*What the task requires*
Retype the whole listing verbatim and keep the pictures out of it.

*Recorded information*
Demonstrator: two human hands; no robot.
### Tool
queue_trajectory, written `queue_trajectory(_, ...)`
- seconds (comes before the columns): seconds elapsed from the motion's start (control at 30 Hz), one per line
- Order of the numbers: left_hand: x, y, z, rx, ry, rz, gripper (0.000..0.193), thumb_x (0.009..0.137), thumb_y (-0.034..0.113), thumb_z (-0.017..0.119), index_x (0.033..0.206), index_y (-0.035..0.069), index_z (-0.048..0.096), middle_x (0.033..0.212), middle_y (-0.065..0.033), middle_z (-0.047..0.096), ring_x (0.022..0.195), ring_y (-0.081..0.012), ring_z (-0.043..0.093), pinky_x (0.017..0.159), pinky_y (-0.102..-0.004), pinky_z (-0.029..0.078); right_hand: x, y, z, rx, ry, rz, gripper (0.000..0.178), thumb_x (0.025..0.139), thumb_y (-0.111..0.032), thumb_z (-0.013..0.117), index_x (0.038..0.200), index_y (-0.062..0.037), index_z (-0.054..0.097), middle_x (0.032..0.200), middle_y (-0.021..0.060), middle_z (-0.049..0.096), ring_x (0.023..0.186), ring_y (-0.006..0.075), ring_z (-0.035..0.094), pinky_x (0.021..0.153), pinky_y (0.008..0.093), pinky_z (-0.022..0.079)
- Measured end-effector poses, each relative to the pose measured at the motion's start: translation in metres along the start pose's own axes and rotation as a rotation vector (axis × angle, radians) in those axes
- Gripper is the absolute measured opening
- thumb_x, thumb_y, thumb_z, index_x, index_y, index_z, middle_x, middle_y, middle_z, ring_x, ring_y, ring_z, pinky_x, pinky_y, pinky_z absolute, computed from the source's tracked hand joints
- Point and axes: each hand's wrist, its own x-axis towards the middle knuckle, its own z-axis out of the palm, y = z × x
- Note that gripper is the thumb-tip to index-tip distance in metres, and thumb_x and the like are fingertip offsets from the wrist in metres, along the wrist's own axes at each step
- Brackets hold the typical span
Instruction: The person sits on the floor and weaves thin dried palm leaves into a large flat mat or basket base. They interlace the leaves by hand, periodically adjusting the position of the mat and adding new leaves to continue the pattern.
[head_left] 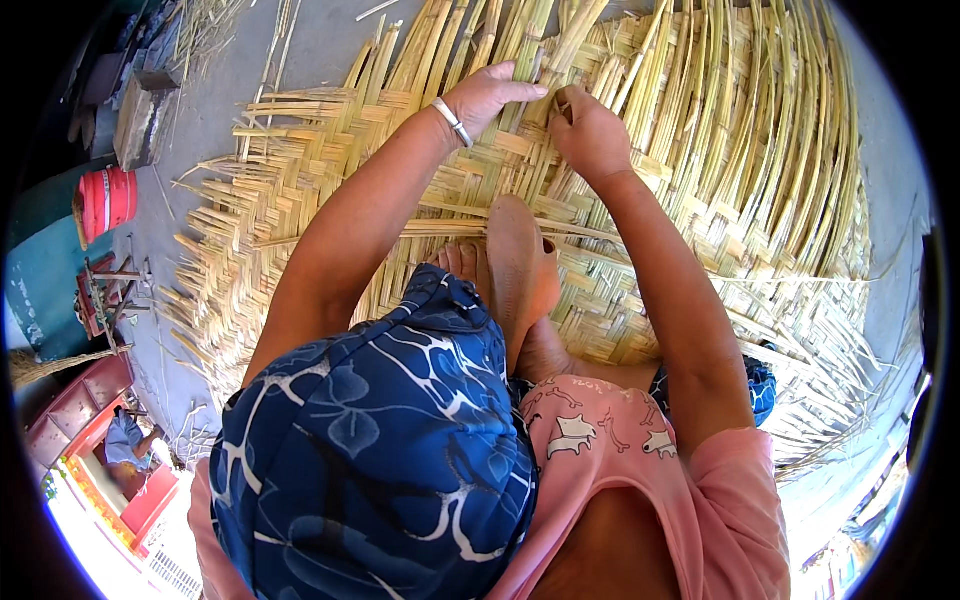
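Note:
A large mat of woven split-cane strips (590, 290) spreads across the ground under my feet. Long loose strips (690, 120) run from its far side, fanned out to the right. My left hand (483, 100), a white bangle at its wrist, is at the far part of the weave. Its thumb lies across greenish strips and its other fingers are partly hidden behind them. Close beside it, my right hand (592, 135) is curled, thumb and forefinger pinched at the near end of a broad pale strip (574, 45). The two hands nearly touch.
My bare toes (460, 262) and a brown-soled orange slipper (515, 265) rest on the mat. Left on the grey floor stand a wooden block (147, 118), a red container (107, 204) and a small rack (103, 295). A blue-clad person (125, 440) appears lower left.

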Motion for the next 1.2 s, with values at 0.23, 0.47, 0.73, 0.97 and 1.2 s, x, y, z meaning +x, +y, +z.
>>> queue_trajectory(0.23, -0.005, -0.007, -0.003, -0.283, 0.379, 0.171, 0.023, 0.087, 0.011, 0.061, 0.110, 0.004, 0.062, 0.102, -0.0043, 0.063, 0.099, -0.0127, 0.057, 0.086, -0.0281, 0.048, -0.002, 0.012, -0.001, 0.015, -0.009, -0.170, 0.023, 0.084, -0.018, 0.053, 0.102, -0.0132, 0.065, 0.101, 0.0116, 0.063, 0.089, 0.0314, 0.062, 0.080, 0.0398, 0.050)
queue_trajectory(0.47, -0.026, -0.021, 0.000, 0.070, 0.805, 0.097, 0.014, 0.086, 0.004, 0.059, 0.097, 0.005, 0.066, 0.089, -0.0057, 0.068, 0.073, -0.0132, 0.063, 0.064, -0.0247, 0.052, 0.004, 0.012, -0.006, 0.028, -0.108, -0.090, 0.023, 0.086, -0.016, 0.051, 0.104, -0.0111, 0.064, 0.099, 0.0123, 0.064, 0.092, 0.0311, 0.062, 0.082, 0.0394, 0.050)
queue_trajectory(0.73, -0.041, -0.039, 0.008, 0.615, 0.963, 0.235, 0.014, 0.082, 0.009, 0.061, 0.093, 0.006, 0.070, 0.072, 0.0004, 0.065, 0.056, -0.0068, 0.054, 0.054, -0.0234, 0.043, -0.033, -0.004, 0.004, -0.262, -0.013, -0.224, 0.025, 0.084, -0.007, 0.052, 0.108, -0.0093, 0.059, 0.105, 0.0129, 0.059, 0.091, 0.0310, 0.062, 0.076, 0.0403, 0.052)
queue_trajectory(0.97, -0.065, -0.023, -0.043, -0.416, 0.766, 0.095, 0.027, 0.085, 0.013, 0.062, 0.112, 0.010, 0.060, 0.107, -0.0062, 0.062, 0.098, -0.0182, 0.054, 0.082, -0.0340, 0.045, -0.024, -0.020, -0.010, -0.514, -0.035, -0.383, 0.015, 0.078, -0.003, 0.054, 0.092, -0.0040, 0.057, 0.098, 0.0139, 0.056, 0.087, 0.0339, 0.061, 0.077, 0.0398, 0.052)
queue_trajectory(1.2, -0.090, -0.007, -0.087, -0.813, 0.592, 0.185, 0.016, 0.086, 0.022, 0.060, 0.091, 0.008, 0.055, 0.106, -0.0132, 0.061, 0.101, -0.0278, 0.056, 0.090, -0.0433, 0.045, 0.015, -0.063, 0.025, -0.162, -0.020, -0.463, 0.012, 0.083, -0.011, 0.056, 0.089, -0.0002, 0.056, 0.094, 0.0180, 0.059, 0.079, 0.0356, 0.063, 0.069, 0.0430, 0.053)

*Output for this exercise*
Demonstrator: two human hands; no robot.
### Tool
queue_trajectory, written `queue_trajectory(_, ...)`
- seconds (comes before the columns): seconds elapsed from the motion's start (control at 30 Hz), one per line
- Order of the numbers: left_hand: x, y, z, rx, ry, rz, gripper (0.000..0.193), thumb_x (0.009..0.137), thumb_y (-0.034..0.113), thumb_z (-0.017..0.119), index_x (0.033..0.206), index_y (-0.035..0.069), index_z (-0.048..0.096), middle_x (0.033..0.212), middle_y (-0.065..0.033), middle_z (-0.047..0.096), ring_x (0.022..0.195), ring_y (-0.081..0.012), ring_z (-0.043..0.093), pinky_x (0.017..0.159), pinky_y (-0.102..-0.004), pinky_z (-0.029..0.078); right_hand: x, y, z, rx, ry, rz, gripper (0.000..0.178), thumb_x (0.025..0.139), thumb_y (-0.111..0.032), thumb_z (-0.013..0.117), index_x (0.038..0.200), index_y (-0.062..0.037), index_z (-0.054..0.097), middle_x (0.032..0.200), middle_y (-0.021..0.060), middle_z (-0.049..0.096), ring_x (0.023..0.186), ring_y (-0.006..0.075), ring_z (-0.035..0.094), pinky_x (0.021..0.153), pinky_y (0.008..0.093), pinky_z (-0.022..0.079)
- Measured end-effector poses, each relative to the pose measured at the motion's start: translation in metres along the start pose's own axes and rotation as a rotation vector (axis × angle, radians) in those axes
- Gripper is the absolute measured opening
- thumb_x, thumb_y, thumb_z, index_x, index_y, index_z, middle_x, middle_y, middle_z, ring_x, ring_y, ring_z, pinky_x, pinky_y, pinky_z absolute, computed from the source's tracked hand joints
- Point and axes: each hand's wrist, its own x-axis towards the middle knuckle, its own z-axis out of the palm, y = z × x
- Note that gripper is the thumb-tip to index-tip distance in metres, and thumb_x and the like are fingertip offsets from the wrist in metres, along the wrist's own axes at each step
- Brackets hold the typical span
Instruction: The person sits on the floor and weaves thin dried palm leaves into a large flat mat or basket base. They interlace the leaves by hand, periodically adjusting the position of the mat and adding new leaves to continue the pattern.
[head_left] 
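Note:
A large mat of woven split-cane strips (590, 290) spreads across the ground under my feet. Long loose strips (690, 120) run from its far side, fanned out to the right. My left hand (483, 100), a white bangle at its wrist, is at the far part of the weave. Its thumb lies across greenish strips and its other fingers are partly hidden behind them. Close beside it, my right hand (592, 135) is curled, thumb and forefinger pinched at the near end of a broad pale strip (574, 45). The two hands nearly touch.
My bare toes (460, 262) and a brown-soled orange slipper (515, 265) rest on the mat. Left on the grey floor stand a wooden block (147, 118), a red container (107, 204) and a small rack (103, 295). A blue-clad person (125, 440) appears lower left.
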
Motion for the next 1.2 s, with values at 0.23, 0.47, 0.73, 0.97 and 1.2 s, x, y, z meaning +x, +y, +z.
>>> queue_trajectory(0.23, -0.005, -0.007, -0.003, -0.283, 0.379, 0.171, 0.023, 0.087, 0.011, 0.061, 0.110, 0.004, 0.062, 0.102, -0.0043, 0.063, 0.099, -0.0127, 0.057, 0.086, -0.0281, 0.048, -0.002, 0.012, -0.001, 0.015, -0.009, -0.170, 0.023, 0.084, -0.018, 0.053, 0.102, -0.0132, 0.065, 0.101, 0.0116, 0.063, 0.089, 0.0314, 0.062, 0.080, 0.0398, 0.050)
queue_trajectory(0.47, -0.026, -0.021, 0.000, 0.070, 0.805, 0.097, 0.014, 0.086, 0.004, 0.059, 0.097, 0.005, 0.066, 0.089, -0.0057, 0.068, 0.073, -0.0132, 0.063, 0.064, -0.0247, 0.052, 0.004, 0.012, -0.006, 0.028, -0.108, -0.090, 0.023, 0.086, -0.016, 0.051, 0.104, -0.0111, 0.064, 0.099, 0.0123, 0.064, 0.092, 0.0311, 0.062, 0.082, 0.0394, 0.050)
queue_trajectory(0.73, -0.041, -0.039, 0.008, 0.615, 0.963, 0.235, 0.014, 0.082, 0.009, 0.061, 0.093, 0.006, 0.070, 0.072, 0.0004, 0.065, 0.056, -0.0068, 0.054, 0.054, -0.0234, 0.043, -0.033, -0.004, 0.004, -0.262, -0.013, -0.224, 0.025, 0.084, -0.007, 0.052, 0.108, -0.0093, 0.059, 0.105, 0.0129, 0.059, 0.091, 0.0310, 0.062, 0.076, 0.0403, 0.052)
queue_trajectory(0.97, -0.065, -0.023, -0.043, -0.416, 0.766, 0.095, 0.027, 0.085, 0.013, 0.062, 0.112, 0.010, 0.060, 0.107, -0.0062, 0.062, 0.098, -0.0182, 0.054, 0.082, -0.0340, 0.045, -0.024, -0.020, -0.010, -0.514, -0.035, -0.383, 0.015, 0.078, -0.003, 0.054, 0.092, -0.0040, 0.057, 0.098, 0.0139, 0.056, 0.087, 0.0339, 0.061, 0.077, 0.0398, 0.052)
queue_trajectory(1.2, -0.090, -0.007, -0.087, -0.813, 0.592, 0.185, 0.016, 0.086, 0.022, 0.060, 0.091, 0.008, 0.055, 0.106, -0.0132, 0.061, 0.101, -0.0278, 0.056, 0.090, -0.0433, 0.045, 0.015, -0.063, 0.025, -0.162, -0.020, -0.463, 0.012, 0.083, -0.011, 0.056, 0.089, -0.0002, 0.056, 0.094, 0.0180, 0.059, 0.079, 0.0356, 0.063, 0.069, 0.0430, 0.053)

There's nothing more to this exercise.